If you or a loved one may need nursing home care or long-term care in the future, you’ve likely heard about the Medicaid look-back period — and you may also have heard how confusing and intimidating it can be.
The look-back period is one of the most misunderstood parts of elder law, yet it plays a huge role in whether someone qualifies for Medicaid when they need care the most.
This issue affects families across Eastern Massachusetts, Central Massachusetts, Northampton, the Pioneer Valley, Boston, Longmeadow, Tolland, and across Vermont.
What is the Medicaid look-back period?
Medicaid reviews your financial history for the five years (60 months) before you apply for benefits.
During this review, Medicaid looks for:
Gifts of money
Transfers of property
Assets sold for less than fair market value
Large or unusual financial transactions
The goal is to ensure people did not give away assets simply to qualify for Medicaid.
Why what’s reviewed by Medicaid surprises families
Many families make well-intentioned decisions years earlier, such as:
Helping a child with a down payment
Adding a child’s name to a bank account
Transferring a home to “avoid probate”
Unfortunately, these actions can trigger penalty periods that delay Medicaid coverage — even when care is urgently needed.
What happens if Medicaid discovers there’s a violation?

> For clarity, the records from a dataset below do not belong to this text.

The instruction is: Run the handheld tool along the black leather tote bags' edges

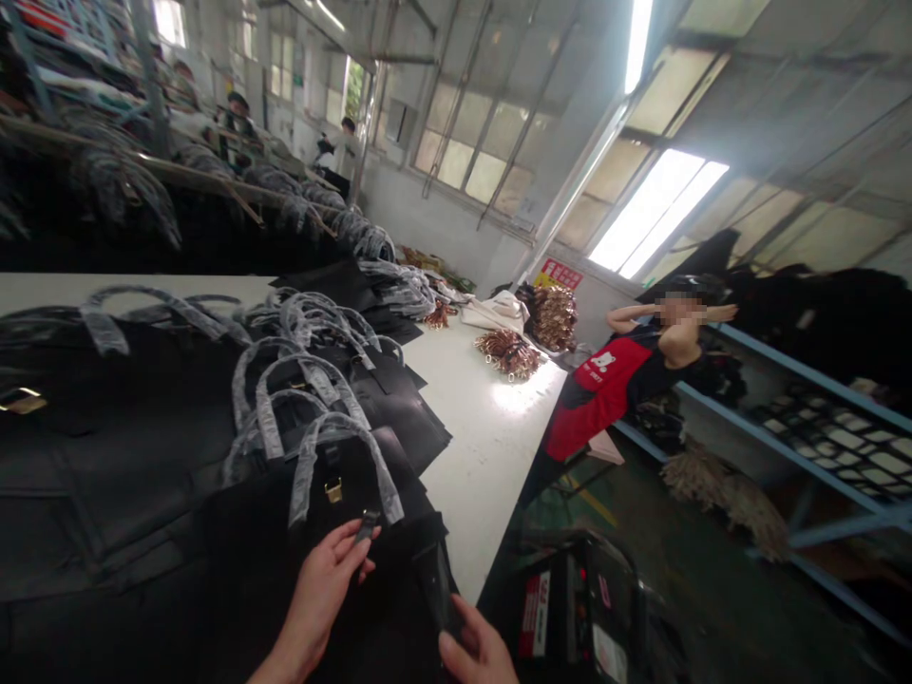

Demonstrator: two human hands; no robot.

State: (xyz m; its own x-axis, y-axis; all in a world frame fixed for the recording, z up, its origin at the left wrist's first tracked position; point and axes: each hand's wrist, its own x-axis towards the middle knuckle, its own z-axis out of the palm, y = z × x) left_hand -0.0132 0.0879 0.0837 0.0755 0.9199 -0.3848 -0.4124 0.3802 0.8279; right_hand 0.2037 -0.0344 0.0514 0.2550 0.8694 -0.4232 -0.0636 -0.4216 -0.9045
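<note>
Left hand [317, 594] closed, pinching a small black tab [367, 525] over a black bag [285, 556] with plastic-wrapped handles; right hand [481, 648] clasps a dark flap [433, 578] at the bag's side. Beyond the bag, a red apron [605, 380] bears blurred white lettering.

Here at seven o'clock, left hand [334, 560]: bare, slim fingers, rounded thumb, smooth back, narrow wrist [303, 622] widening into bare forearm [281, 660], cut by lower edge. Now six o'clock, right hand [481, 646]: bare too, rounded thumb tip, slim fingers, slightly blurred, lower part cropped out of view.
</note>
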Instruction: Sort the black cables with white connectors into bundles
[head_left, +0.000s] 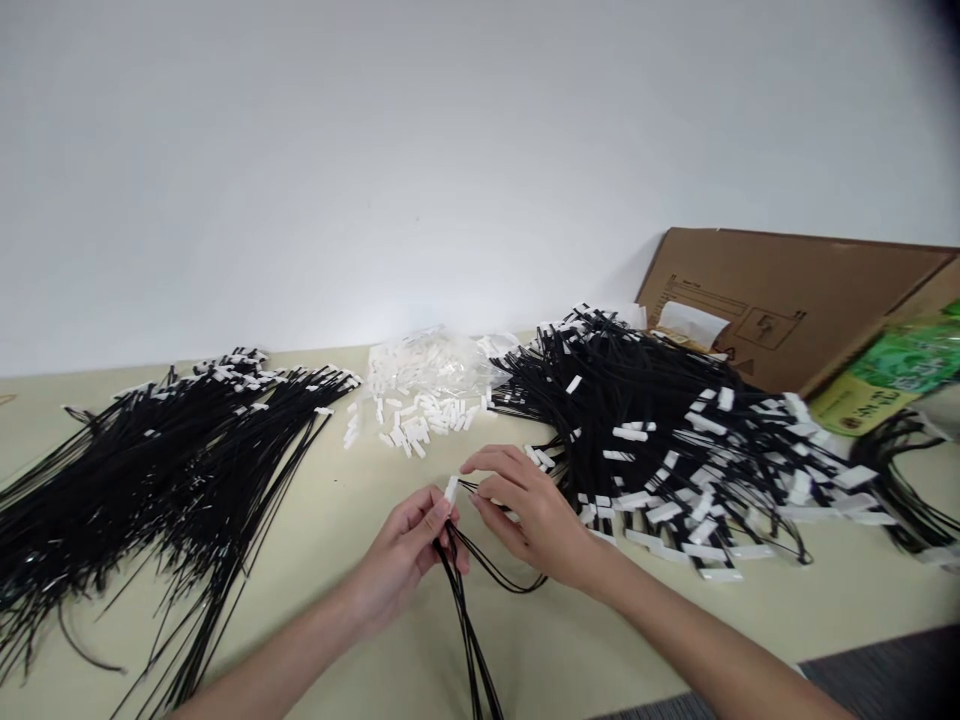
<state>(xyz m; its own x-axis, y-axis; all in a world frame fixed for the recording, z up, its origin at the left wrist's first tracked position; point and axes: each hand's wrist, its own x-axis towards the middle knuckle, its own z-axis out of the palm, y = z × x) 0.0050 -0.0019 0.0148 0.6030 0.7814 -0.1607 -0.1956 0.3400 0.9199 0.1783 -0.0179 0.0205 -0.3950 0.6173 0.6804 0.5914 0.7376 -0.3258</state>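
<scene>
Between thumb and fingers, my left hand (415, 540) grips a small white connector (451, 489), held upright at the middle of the table. Black wires (466, 628) hang from below that hand toward the near edge. My right hand (525, 505) is closed on thin black wires (491, 565), which loop down beneath it; their tips reach toward the connector's right side. Whether any tip sits inside the connector is too small to tell. Just beyond my hands, loose white connectors (420, 422) lie scattered on the table.
A clear plastic bag of white connectors (431, 362) lies at the back. Black wire bundles (172, 470) spread over the left, and wires with white ends (637, 420) pile on the right. A cardboard box (772, 300) leans against the wall beside a green package (892, 370).
</scene>
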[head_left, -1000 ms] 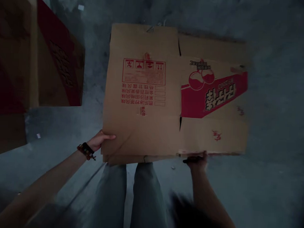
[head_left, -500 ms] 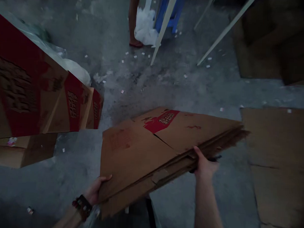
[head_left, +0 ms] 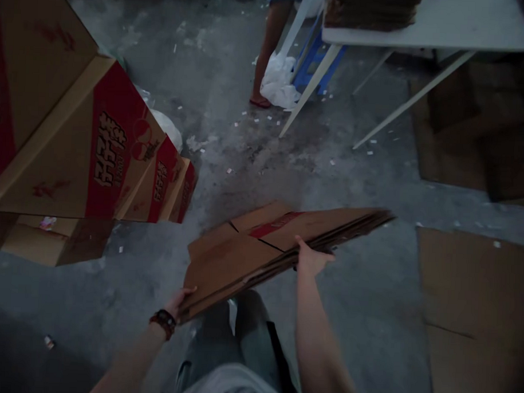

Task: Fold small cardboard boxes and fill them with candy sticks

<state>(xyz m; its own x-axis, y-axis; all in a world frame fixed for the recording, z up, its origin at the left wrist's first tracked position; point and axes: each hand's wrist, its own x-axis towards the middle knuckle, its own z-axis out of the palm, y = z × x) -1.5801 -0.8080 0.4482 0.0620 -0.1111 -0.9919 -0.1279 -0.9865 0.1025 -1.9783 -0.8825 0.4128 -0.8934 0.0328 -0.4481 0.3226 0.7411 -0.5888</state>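
Observation:
Between my hands is a stack of flattened cardboard boxes (head_left: 238, 264), brown with a red printed band, tilted in front of my legs. My left hand (head_left: 178, 302), with a dark bracelet at the wrist, grips the near left corner, thumb on top. My right hand (head_left: 310, 259) clasps the near long edge farther right, its thumb over the top sheet and its other fingers partly hidden. Something small and dark shows by the right palm, too unclear to name.
Printed cartons (head_left: 117, 145) stand stacked at the left. A white table (head_left: 465, 26) bears a brown stack (head_left: 371, 11); a person's leg (head_left: 271, 53) and a white plastic bag (head_left: 280, 82) are beside it. Flat cardboard (head_left: 477, 296) lies on the floor at right.
The flattened boxes, still in both hands, are seen closer to edge-on and nearer my body. My view has tilted up, bringing the tabletop and my legs into sight.

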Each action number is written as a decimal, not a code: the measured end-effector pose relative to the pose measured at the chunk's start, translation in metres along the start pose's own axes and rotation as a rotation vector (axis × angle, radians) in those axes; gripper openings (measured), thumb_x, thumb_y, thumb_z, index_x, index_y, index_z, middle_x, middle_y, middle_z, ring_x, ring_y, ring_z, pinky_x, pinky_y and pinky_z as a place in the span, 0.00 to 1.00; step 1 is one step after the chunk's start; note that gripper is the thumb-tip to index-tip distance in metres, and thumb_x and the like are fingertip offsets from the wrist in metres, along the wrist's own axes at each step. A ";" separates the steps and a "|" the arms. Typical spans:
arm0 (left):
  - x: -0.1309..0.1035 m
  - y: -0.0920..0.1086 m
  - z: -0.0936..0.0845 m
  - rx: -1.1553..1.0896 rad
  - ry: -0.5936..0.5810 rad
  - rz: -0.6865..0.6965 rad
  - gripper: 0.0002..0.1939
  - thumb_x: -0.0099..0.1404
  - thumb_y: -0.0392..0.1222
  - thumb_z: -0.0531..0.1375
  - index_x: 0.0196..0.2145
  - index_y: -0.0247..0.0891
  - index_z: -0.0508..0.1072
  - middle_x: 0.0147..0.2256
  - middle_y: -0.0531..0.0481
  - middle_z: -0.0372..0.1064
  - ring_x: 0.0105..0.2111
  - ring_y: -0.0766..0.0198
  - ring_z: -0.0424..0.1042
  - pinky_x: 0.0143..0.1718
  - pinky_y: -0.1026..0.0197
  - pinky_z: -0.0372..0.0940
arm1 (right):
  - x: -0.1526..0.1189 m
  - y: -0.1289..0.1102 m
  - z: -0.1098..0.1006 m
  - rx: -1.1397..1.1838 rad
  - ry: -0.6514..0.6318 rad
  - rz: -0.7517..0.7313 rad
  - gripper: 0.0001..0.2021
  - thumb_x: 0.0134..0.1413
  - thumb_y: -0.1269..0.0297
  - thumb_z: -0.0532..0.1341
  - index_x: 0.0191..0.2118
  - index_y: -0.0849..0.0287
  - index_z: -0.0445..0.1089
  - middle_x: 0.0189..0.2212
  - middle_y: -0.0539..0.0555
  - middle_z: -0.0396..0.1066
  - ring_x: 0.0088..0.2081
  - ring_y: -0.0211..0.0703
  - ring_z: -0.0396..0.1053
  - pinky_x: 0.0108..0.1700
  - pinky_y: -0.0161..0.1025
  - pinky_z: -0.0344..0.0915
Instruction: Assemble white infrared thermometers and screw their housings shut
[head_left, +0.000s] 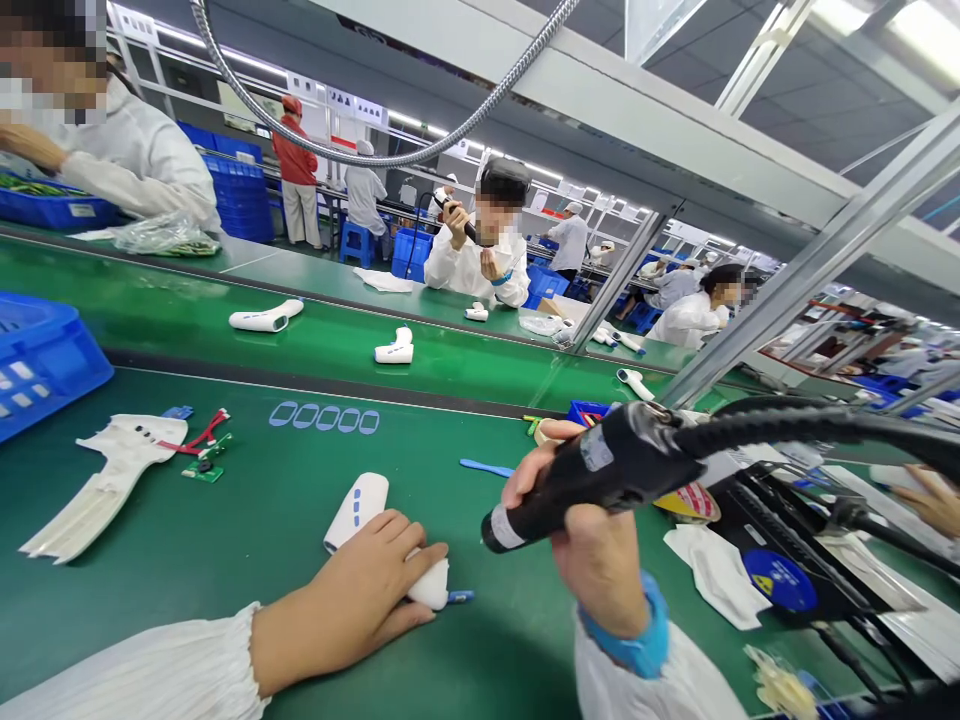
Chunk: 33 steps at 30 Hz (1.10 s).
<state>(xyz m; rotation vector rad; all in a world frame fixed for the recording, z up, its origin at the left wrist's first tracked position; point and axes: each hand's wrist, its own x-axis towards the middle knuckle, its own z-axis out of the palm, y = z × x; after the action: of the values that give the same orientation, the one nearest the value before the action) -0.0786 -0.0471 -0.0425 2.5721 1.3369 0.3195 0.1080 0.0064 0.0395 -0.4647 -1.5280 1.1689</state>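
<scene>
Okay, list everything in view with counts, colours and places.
Handheld device: 1, white, near centre
Open shell: 1, white, left
Circuit board: 1, green, beside open shell
Frame pieces: 5, blue, beyond handheld device
Power driver: 1, black, right of centre
Stick: 1, blue, left of power driver
Cloth: 1, white, right
Near crate: 1, blue, far left
Belt devices: at least 3, white, on green belt
Hose: 1, silver, overhead
People: several, mostly white-clothed, mostly beyond green belt
Left hand: 1, white-sleeved, on handheld device
Right hand: 1, white-sleeved, holding power driver
</scene>
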 end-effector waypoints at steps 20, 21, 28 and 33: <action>-0.005 -0.008 -0.006 -0.094 0.189 -0.025 0.21 0.66 0.37 0.50 0.55 0.43 0.53 0.49 0.46 0.61 0.49 0.54 0.61 0.50 0.52 0.60 | -0.033 0.022 -0.121 -1.312 -0.473 -0.069 0.14 0.58 0.73 0.47 0.42 0.58 0.68 0.40 0.60 0.68 0.42 0.52 0.66 0.42 0.53 0.67; -0.005 -0.009 -0.006 -0.086 0.191 -0.032 0.21 0.66 0.37 0.50 0.55 0.44 0.53 0.49 0.46 0.61 0.49 0.54 0.61 0.49 0.52 0.60 | -0.022 0.029 -0.112 -1.284 -0.482 -0.033 0.12 0.59 0.71 0.48 0.42 0.58 0.68 0.39 0.59 0.68 0.41 0.51 0.66 0.42 0.53 0.67; -0.007 -0.016 0.002 -0.044 0.245 -0.001 0.20 0.63 0.31 0.50 0.52 0.41 0.55 0.47 0.44 0.62 0.45 0.54 0.62 0.47 0.51 0.59 | 0.036 0.102 -0.065 -1.166 -0.491 0.226 0.01 0.50 0.74 0.60 0.30 0.64 0.66 0.31 0.59 0.67 0.38 0.53 0.66 0.41 0.53 0.63; -0.009 -0.013 -0.001 -0.059 0.317 -0.056 0.18 0.63 0.30 0.49 0.50 0.41 0.57 0.44 0.44 0.63 0.43 0.53 0.62 0.45 0.49 0.58 | 0.024 0.073 -0.048 -0.829 -0.676 0.379 0.04 0.60 0.68 0.54 0.33 0.60 0.62 0.25 0.48 0.68 0.27 0.37 0.66 0.30 0.32 0.64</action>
<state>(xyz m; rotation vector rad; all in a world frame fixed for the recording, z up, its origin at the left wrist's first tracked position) -0.0942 -0.0470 -0.0458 2.5047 1.4715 0.7707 0.1223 0.0774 -0.0142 -1.0072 -2.6109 0.9642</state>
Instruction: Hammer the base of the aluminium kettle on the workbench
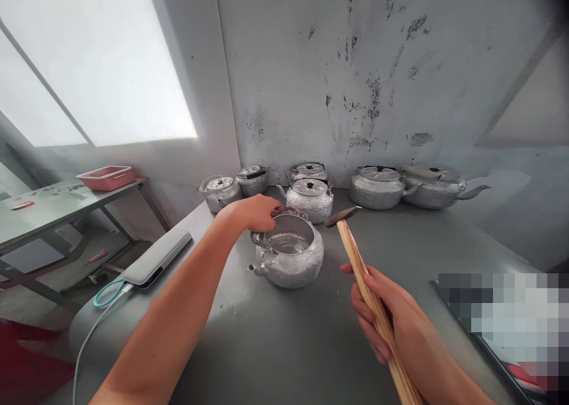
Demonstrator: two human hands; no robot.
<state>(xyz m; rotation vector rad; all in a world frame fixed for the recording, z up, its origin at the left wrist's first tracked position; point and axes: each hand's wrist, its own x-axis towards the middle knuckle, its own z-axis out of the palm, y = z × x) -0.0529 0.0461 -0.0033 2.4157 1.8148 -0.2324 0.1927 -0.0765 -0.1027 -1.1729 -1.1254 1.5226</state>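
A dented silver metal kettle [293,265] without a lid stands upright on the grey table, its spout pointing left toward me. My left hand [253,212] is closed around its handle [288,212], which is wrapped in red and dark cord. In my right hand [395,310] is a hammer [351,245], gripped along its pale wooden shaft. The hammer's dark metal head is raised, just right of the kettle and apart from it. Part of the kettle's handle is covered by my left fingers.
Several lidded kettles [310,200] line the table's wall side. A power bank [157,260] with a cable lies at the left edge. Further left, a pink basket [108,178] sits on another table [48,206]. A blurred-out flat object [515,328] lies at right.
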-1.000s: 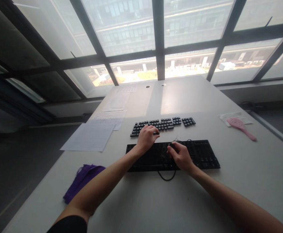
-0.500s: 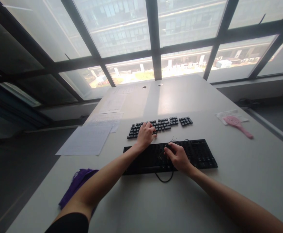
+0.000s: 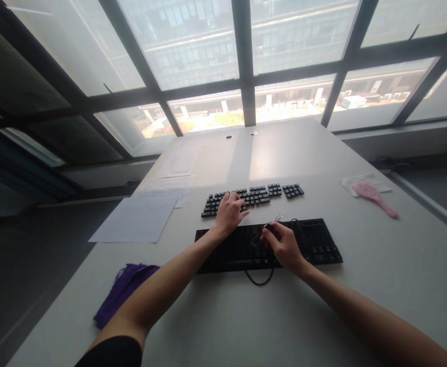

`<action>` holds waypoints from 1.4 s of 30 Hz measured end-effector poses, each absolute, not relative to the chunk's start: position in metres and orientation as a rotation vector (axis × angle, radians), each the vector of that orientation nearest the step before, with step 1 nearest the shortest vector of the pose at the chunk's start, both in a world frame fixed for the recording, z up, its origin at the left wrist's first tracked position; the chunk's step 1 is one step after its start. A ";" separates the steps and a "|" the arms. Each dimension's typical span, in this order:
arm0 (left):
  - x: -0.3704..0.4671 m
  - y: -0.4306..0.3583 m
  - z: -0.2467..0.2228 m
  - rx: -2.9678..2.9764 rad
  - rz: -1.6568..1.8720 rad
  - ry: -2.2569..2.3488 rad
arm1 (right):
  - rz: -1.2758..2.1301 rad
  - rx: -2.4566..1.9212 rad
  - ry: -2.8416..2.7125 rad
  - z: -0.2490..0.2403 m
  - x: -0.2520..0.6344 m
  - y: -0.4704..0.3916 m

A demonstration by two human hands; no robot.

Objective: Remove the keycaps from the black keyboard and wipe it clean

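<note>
Left hand: over the near side of the loose keycaps, palm down, fingers curled toward the counter; cannot tell whether they pinch a cap or only touch one
Right hand: above the middle of the black keyboard, fingers narrow and holding a small dark wire tool, its thin wires showing on either side of the grip
Keyboard: lies flat and slightly askew, about midway between the counter's left and right edges; some key shapes show at its right end, the rest is too dark to make out
Keycaps: set out in rows and separate blocks, just past the keyboard on the side of the counter's far edge
Cable: a black loop, out from under the keyboard's near side
Papers: several sheets along the counter's left edge, the nearest one jutting over it
Purple cloth: crumpled near the left edge, partly behind the left forearm
Pink hairbrush: near the right edge, its head on a white wrapper
Windows: beyond the far edge, dark-framed, bright
</note>
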State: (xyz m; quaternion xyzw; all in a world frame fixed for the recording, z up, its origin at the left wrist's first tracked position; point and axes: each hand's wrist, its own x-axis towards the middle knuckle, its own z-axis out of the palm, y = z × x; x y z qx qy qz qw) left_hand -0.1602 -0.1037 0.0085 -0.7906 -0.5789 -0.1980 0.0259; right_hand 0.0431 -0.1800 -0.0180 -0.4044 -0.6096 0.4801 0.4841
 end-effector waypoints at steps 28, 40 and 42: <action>-0.135 -0.229 -0.002 -2.896 -0.824 -1.737 | 0.856 -0.562 -2.151 -0.024 0.052 -0.185; -0.138 -0.225 -0.011 -2.910 -1.153 -1.794 | 1.024 -0.781 -1.841 -0.024 0.055 -0.179; -0.139 -0.225 -0.011 -2.882 -1.186 -1.819 | 0.995 -0.785 -1.856 -0.023 0.054 -0.181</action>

If Medicaid finds an improper transfer:
You may be denied coverage temporarily
The penalty period can last months or longer
Families may have to pay privately during the delay
For nursing home costs that can exceed $12,000–$15,000 per month, this can be financially devastating.
Why planning early for long-term care matters
Proper elder law planning — done before a crisis — can:
Preserve assets legally
Protect the family home
Avoid penalties
Reduce stress for loved ones
This is especially important for families in Massachusetts and Vermont, where Medicaid rules are strict and frequently misunderstood.